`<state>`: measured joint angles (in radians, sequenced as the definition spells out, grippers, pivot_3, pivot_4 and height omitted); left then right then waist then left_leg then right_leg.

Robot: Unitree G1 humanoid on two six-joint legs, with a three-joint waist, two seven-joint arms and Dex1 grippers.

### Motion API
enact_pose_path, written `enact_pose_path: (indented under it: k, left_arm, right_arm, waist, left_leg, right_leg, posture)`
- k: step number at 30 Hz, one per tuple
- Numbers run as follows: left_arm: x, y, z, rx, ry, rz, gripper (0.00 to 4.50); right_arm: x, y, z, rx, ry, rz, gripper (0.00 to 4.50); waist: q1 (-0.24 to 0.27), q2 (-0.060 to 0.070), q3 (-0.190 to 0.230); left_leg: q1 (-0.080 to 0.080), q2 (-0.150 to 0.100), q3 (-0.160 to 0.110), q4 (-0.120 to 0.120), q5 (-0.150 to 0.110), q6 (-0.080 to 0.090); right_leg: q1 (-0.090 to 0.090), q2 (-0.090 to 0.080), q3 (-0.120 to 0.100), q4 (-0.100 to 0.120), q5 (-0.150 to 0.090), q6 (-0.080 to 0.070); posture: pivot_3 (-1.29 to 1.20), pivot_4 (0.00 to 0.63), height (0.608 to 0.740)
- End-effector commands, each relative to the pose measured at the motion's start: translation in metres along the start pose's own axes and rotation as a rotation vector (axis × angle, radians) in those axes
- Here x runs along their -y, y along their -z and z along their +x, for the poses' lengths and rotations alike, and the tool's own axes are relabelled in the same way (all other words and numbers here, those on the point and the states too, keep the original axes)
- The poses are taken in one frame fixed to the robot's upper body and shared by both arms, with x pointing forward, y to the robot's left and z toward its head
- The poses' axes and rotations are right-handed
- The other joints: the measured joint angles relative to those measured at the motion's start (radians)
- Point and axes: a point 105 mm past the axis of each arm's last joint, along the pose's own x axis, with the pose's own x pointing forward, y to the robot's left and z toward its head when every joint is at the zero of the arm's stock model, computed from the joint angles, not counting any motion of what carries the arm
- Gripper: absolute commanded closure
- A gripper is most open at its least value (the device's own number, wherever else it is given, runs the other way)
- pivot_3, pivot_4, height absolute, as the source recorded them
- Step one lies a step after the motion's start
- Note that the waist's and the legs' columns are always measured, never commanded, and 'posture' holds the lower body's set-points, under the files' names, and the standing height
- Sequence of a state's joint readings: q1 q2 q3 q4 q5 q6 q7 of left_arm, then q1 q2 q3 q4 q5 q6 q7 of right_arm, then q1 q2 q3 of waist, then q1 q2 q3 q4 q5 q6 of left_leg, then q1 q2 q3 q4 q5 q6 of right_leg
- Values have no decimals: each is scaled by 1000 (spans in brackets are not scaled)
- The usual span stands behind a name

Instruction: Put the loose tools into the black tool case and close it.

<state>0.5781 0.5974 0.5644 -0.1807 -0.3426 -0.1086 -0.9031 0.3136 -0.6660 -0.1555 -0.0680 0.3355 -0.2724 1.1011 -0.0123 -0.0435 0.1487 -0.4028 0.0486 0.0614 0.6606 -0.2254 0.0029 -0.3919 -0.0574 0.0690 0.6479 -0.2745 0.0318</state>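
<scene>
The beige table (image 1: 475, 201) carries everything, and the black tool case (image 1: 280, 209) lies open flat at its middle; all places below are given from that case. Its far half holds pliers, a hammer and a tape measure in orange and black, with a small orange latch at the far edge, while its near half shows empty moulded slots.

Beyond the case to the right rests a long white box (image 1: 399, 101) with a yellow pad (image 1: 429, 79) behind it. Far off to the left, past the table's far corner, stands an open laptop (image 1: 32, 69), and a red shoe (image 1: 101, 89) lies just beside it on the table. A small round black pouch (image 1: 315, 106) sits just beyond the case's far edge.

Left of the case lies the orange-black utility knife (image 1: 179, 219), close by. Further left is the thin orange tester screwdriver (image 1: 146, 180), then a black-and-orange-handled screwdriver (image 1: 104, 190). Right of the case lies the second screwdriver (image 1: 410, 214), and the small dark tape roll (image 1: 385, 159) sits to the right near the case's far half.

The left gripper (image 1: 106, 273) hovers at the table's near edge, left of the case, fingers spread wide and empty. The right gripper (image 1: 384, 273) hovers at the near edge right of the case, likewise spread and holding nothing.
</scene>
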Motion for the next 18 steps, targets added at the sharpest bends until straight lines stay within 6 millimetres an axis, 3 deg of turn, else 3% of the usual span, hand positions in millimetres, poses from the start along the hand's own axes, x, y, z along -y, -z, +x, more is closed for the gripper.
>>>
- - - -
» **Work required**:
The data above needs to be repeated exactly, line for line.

» **Answer to this task**:
`<state>`: measured joint angles (in radians, sequenced as the definition spells out, grippers, pivot_3, pivot_4 and height omitted); left then right then waist then left_leg then right_leg.

Robot: Unitree G1 humanoid on two six-joint legs, with a three-joint waist, two seven-joint arms and Dex1 grippers.

### Motion API
enact_pose_path, written `enact_pose_path: (indented under it: k, left_arm, right_arm, waist, left_leg, right_leg, posture)`
- k: step number at 30 Hz, one per tuple
- Numbers run as follows: left_arm: x, y, z, rx, ry, rz, gripper (0.00 to 4.50); right_arm: x, y, z, rx, ry, rz, gripper (0.00 to 4.50); waist: q1 (-0.24 to 0.27), q2 (-0.060 to 0.070), q3 (-0.190 to 0.230); left_leg: q1 (-0.080 to 0.080), q2 (-0.150 to 0.100), q3 (-0.160 to 0.110), q4 (-0.120 to 0.120), q5 (-0.150 to 0.110), q6 (-0.080 to 0.090); right_leg: q1 (-0.090 to 0.090), q2 (-0.090 to 0.080), q3 (-0.120 to 0.100), q4 (-0.100 to 0.120), q5 (-0.150 to 0.090), q6 (-0.080 to 0.070); posture: pivot_3 (-1.29 to 1.20), pivot_4 (0.00 to 0.63), height (0.608 to 0.740)
- End-effector commands, each relative to the pose measured at the motion's start: translation in metres along the start pose's own axes and rotation as a rotation vector (axis × angle, radians) in those axes
- Here x runs along their -y, y along their -z and z along their +x, for the poses' lengths and rotations alike, and the tool's own axes are relabelled in the same way (all other words and numbers here, those on the point and the states too, keep the original axes)
- The poses are taken in one frame fixed to the robot's upper body and shared by both arms, with x pointing forward, y to the robot's left and z toward its head
- The poses' axes and rotations are right-handed
- The other joints: the measured joint angles relative to those measured at the motion's start (radians)
- Point and axes: a point 105 mm past the axis of each arm's last joint, along the pose's own x axis, with the pose's own x pointing forward, y to the robot's left and z toward its head when every joint is at the zero of the arm's stock model, computed from the joint angles, not counting any motion of what carries the arm
- Gripper: absolute commanded closure
- A gripper is most open at its least value (the device's own number, wherever else it is given, runs the other way)
- pivot_3, pivot_4, height absolute, as the source recorded them
- Step one lies a step after the motion's start
- Note that the waist's and the legs' columns are always measured, never commanded, and 'posture' holds the lower body's set-points, under the files' names, and the standing height
- Sequence of a state's joint readings: q1 q2 q3 q4 q5 q6 q7 of left_arm, then q1 q2 q3 q4 q5 q6 q7 of right_arm, then q1 q2 q3 of waist, then q1 q2 q3 q4 q5 q6 of left_leg, then q1 q2 q3 q4 q5 q6 of right_leg
- Values have no decimals: each is scaled by 1000 (spans in brackets are not scaled)
- The usual span stands behind a name

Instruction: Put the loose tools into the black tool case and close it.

<state>0.5781 0.5974 0.5644 -0.1807 -0.3426 -0.1086 -0.9031 0.3136 -0.6660 -0.1555 -0.0680 0.3355 -0.2724 1.1011 -0.0123 -0.0435 0.1487 -0.4028 0.0486 0.0614 0.6606 -0.2254 0.0029 -0.3919 -0.0574 0.0690 0.6479 -0.2745 0.0318</state>
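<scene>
The beige table (image 1: 475, 201) carries everything, and the black tool case (image 1: 280, 209) lies open flat at its middle; all places below are given from that case. Its far half holds pliers, a hammer and a tape measure in orange and black, with a small orange latch at the far edge, while its near half shows empty moulded slots.

Beyond the case to the right rests a long white box (image 1: 399, 101) with a yellow pad (image 1: 429, 79) behind it. Far off to the left, past the table's far corner, stands an open laptop (image 1: 32, 69), and a red shoe (image 1: 101, 89) lies just beside it on the table. A small round black pouch (image 1: 315, 106) sits just beyond the case's far edge.

Left of the case lies the orange-black utility knife (image 1: 179, 219), close by. Further left is the thin orange tester screwdriver (image 1: 146, 180), then a black-and-orange-handled screwdriver (image 1: 104, 190). Right of the case lies the second screwdriver (image 1: 410, 214), and the small dark tape roll (image 1: 385, 159) sits to the right near the case's far half.

The left gripper (image 1: 106, 273) hovers at the table's near edge, left of the case, fingers spread wide and empty. The right gripper (image 1: 384, 273) hovers at the near edge right of the case, likewise spread and holding nothing.
</scene>
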Motion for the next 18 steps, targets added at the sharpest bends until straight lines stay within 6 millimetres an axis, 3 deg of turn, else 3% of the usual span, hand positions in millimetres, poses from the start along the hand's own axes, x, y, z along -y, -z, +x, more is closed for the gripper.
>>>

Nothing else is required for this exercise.